* EXERCISE DETAILS: From the entries below, return exactly the lines beginning at the one that contains "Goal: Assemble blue" and ending at the one that contains "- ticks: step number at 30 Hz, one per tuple", both of them included, and only those lines.

(Stored data)
---+---

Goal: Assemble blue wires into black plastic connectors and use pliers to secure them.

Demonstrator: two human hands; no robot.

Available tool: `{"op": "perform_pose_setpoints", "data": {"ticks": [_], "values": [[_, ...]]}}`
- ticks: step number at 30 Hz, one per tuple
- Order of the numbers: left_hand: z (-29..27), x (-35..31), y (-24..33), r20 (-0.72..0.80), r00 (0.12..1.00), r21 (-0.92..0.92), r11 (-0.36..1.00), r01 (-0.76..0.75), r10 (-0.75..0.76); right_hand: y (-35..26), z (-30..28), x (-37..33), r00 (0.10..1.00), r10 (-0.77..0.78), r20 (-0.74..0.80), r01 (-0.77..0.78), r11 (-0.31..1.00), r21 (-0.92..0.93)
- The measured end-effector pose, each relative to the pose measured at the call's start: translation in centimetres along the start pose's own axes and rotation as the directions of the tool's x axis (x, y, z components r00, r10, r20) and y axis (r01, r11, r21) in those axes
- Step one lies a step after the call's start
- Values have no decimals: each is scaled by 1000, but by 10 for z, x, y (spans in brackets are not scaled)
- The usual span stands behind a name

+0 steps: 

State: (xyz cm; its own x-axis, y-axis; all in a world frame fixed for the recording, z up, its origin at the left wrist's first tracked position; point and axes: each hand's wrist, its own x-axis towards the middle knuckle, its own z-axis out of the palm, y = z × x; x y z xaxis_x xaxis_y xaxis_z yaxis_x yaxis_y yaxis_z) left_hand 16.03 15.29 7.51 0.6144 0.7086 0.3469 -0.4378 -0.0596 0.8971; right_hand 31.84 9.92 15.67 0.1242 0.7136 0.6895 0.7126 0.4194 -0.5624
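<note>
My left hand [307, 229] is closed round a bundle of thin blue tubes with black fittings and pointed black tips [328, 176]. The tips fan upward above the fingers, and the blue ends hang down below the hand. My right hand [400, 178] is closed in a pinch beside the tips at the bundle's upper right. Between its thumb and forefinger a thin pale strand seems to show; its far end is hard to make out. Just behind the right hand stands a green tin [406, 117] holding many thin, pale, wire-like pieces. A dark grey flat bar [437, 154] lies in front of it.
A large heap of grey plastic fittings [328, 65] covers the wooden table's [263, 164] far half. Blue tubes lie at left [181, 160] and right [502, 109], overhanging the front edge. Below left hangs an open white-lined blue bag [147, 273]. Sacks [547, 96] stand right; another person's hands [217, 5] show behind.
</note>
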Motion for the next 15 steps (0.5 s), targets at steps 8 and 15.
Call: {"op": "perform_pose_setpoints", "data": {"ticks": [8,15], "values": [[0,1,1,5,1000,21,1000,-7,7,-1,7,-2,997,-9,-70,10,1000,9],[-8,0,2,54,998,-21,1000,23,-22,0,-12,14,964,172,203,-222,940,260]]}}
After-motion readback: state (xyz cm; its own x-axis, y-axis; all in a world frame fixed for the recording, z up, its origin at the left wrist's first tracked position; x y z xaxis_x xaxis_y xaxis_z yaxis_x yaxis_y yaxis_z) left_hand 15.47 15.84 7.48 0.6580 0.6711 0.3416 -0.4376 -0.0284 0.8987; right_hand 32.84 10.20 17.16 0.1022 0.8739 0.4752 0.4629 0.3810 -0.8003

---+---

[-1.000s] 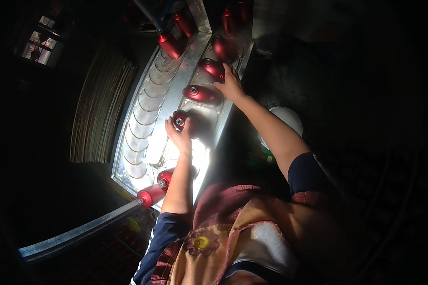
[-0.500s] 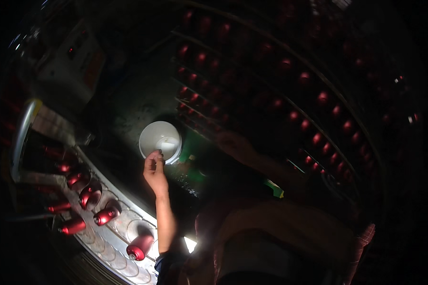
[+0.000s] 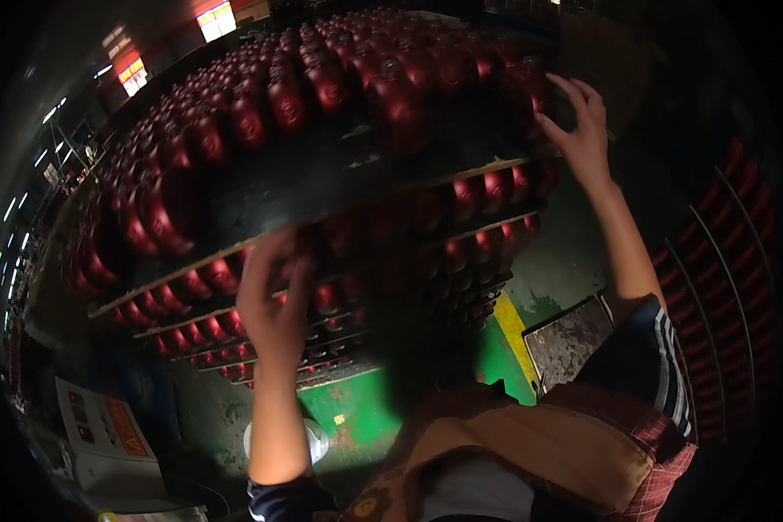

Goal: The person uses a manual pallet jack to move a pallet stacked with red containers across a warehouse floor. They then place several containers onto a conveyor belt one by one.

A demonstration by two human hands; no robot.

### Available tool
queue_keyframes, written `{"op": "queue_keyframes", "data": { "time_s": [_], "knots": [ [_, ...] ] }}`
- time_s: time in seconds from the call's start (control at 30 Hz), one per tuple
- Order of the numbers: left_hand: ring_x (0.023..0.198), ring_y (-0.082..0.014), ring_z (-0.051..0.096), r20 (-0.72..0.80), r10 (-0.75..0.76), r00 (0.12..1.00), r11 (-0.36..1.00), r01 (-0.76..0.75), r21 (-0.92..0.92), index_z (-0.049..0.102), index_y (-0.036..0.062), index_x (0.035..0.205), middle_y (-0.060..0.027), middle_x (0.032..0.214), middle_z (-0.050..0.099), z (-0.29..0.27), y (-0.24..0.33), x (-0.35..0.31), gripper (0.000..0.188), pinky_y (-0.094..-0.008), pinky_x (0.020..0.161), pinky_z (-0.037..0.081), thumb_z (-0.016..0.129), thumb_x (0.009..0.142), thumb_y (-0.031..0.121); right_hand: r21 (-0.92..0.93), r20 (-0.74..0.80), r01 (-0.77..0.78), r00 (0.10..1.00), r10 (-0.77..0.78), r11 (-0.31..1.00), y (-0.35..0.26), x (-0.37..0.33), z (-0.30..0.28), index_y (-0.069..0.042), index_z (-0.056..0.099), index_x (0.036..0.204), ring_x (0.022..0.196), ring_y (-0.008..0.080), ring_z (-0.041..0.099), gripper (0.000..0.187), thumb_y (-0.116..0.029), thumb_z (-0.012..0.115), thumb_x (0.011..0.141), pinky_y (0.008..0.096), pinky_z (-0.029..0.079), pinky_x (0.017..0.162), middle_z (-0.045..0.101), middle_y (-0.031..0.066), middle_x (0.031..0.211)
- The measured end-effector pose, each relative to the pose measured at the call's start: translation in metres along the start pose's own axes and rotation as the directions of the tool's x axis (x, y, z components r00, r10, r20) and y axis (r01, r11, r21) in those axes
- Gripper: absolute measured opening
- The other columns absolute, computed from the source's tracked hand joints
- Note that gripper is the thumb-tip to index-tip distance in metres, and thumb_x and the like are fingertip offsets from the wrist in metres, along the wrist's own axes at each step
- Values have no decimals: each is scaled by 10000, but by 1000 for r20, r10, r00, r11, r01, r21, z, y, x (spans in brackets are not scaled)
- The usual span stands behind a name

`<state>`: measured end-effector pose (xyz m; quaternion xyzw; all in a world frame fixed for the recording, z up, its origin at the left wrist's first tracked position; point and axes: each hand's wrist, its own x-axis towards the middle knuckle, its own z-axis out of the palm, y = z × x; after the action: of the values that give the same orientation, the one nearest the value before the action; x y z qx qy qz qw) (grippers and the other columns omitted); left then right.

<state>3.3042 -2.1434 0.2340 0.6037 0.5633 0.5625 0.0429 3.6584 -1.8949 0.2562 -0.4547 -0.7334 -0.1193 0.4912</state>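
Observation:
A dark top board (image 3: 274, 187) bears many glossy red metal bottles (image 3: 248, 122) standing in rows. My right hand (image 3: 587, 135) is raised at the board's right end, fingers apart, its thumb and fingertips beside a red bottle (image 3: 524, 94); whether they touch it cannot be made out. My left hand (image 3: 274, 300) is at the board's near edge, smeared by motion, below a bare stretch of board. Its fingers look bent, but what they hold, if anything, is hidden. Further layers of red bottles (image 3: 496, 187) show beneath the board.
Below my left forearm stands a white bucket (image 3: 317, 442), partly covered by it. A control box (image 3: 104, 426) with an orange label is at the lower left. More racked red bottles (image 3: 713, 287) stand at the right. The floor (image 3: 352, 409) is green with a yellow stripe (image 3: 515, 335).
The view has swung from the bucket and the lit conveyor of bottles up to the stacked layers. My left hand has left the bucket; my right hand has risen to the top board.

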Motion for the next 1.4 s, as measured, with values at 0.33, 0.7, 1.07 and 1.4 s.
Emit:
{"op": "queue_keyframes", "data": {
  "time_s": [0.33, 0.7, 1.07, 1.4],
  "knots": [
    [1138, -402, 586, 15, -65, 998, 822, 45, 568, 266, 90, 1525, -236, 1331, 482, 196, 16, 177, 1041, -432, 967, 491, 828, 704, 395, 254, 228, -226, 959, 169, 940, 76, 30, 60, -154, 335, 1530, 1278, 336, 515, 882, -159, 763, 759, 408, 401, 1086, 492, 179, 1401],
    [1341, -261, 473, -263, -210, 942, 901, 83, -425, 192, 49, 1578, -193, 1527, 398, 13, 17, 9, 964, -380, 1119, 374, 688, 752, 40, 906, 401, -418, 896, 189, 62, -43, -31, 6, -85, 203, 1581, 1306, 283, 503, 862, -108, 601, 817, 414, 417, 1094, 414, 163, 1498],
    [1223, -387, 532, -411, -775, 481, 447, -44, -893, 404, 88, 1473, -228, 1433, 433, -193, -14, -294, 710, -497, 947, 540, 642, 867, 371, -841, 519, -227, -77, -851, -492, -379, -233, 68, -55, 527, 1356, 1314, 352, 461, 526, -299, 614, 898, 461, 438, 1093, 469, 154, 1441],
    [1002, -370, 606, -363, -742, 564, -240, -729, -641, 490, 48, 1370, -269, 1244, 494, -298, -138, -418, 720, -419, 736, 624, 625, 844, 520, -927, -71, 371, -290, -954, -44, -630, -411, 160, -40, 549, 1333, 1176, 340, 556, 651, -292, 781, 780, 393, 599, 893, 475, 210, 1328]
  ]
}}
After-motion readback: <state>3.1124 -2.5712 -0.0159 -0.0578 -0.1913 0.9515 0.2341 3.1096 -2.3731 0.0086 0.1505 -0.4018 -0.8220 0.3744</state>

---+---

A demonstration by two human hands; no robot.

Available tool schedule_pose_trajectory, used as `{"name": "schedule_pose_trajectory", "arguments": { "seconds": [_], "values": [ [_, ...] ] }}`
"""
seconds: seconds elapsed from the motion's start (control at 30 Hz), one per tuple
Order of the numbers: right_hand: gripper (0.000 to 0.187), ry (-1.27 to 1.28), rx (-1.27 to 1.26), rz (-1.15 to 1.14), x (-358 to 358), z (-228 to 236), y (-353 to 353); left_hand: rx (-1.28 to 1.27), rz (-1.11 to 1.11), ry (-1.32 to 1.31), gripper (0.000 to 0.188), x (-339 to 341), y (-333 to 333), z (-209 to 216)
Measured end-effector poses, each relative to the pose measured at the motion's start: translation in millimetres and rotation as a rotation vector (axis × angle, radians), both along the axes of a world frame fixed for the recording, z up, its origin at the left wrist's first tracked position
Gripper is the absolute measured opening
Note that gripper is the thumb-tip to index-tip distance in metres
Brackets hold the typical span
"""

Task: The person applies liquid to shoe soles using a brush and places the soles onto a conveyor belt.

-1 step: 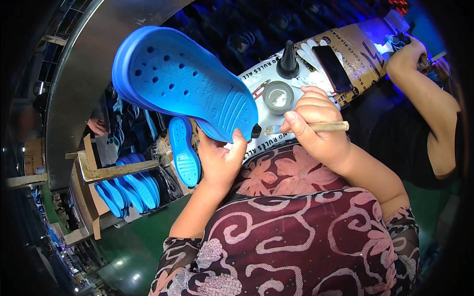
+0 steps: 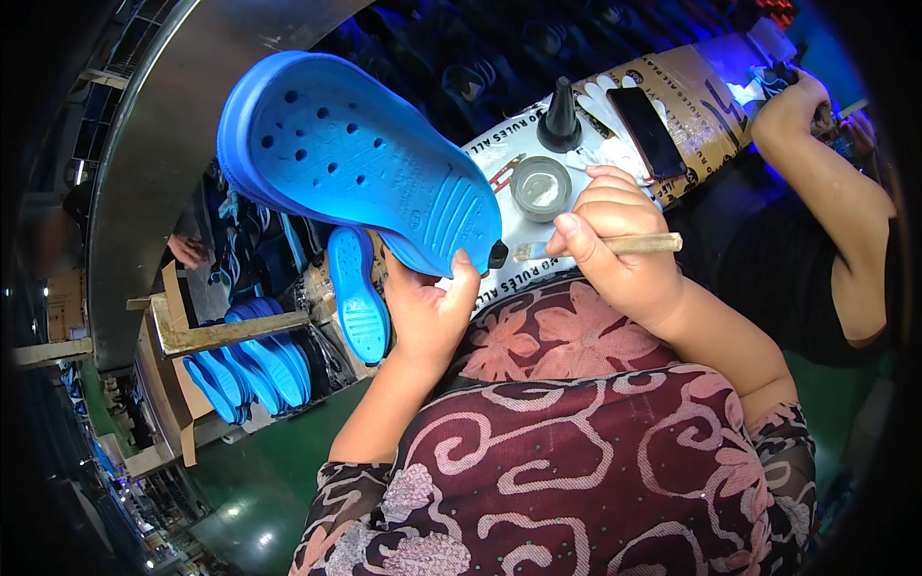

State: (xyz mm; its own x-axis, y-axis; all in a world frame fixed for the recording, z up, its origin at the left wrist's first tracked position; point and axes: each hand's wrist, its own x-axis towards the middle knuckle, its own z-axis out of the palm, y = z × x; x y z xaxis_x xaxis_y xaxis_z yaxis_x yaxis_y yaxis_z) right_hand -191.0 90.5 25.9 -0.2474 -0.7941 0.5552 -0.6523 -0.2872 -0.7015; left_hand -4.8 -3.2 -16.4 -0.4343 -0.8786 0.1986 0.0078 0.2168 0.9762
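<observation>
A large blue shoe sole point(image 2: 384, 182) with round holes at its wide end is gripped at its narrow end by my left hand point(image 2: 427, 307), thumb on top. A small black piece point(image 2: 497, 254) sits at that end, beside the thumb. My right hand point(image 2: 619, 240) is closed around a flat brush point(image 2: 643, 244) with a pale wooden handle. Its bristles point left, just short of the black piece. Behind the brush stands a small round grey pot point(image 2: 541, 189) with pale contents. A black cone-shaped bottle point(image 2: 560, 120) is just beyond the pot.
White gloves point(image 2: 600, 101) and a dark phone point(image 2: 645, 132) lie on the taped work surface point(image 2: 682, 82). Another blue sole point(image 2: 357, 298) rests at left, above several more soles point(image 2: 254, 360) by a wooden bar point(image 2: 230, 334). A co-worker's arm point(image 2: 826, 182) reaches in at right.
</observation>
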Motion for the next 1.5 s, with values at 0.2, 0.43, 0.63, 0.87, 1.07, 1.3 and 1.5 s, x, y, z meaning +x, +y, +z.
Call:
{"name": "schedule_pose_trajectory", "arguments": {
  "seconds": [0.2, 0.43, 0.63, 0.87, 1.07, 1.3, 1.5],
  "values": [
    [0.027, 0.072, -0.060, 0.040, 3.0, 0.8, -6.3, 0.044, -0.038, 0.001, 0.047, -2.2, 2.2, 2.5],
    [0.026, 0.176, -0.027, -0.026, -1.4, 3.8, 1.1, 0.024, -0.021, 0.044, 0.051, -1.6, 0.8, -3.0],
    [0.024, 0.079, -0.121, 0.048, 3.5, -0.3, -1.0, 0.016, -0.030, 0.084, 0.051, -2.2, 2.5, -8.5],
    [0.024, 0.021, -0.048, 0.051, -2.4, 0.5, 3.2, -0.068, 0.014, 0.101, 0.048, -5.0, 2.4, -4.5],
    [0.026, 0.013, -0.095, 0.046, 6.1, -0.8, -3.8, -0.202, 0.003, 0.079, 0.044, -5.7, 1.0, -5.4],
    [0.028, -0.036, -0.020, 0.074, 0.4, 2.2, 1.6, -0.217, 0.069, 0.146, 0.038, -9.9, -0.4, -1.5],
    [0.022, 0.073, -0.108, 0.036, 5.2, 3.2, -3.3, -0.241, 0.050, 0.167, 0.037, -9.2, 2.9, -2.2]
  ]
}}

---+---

* WRITTEN REPLY:
Goal: Assemble blue wires into black plastic connectors and use pliers to secure them.

Demonstrator: two human hands; no robot.

Available tool: `{"op": "perform_pose_setpoints", "data": {"ticks": [_], "values": [[_, ...]]}}`
- ticks: step number at 30 Hz, one per tuple

This exercise has been worked through to completion.